What to work on: Look through the entries that follow and return each line that has the string "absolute".

[Records excerpted from a collection]

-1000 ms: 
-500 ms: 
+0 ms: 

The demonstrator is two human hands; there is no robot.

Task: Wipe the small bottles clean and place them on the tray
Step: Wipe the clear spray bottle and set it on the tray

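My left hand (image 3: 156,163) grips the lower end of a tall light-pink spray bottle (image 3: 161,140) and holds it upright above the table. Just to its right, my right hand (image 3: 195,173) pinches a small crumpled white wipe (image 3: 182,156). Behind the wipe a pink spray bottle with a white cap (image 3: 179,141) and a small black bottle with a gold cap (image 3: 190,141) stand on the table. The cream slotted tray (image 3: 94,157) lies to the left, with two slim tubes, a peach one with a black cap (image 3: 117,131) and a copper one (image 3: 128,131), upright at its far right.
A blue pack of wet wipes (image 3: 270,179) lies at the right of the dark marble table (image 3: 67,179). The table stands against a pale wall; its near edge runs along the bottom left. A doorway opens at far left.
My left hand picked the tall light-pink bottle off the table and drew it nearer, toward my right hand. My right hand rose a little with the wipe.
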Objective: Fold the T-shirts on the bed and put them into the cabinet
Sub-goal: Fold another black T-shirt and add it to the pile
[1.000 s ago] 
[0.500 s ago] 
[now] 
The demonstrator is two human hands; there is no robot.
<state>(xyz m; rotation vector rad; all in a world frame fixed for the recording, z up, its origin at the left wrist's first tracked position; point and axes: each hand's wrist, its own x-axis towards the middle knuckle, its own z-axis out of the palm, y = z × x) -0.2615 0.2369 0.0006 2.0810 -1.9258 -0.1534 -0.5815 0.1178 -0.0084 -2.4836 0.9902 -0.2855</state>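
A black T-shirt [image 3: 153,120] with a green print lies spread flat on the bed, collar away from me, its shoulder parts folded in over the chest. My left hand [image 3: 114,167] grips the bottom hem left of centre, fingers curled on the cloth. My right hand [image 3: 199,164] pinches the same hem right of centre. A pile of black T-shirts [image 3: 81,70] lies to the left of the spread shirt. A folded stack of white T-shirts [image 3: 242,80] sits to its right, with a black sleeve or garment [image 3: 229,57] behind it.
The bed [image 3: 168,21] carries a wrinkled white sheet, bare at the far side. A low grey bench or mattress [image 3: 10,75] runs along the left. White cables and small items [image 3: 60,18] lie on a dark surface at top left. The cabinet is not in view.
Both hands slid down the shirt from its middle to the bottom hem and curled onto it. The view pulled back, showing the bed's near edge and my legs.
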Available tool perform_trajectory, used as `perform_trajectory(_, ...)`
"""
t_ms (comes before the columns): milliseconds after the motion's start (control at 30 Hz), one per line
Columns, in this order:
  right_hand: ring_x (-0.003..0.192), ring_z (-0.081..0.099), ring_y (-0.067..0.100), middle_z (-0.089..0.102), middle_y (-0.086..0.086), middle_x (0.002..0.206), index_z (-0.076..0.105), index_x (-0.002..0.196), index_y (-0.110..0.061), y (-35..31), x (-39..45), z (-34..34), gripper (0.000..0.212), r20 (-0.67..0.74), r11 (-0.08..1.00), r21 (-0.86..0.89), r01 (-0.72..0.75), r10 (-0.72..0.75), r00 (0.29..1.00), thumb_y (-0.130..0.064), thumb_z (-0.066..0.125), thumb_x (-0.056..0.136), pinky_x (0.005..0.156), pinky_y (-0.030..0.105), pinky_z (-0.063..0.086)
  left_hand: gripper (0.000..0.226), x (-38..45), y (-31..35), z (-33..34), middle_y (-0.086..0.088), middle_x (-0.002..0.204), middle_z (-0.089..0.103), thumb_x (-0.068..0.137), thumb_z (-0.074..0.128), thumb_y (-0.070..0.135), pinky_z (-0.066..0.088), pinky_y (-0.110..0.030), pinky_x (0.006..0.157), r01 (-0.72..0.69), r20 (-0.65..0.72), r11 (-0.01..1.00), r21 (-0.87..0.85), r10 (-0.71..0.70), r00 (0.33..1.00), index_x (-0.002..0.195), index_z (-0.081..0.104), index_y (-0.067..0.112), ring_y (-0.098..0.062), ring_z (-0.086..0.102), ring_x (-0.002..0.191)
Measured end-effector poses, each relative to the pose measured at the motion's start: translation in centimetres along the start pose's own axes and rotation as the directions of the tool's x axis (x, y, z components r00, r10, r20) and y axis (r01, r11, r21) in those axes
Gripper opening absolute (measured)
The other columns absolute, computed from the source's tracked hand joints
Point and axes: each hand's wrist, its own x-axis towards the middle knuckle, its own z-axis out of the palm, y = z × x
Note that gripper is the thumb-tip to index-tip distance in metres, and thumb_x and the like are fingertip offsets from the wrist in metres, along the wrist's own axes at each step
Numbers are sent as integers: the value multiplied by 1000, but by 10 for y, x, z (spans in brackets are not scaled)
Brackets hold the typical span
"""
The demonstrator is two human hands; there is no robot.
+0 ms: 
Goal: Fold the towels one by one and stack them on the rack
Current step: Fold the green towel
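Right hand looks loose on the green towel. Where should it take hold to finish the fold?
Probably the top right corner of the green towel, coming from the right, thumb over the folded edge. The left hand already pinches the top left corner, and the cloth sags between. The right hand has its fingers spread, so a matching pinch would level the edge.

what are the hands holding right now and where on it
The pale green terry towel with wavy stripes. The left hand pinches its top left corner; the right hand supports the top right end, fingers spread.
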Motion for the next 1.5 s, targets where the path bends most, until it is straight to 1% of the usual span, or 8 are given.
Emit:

Task result:
Gripper opening absolute (measured)
The other columns absolute, computed from the source's tracked hand joints

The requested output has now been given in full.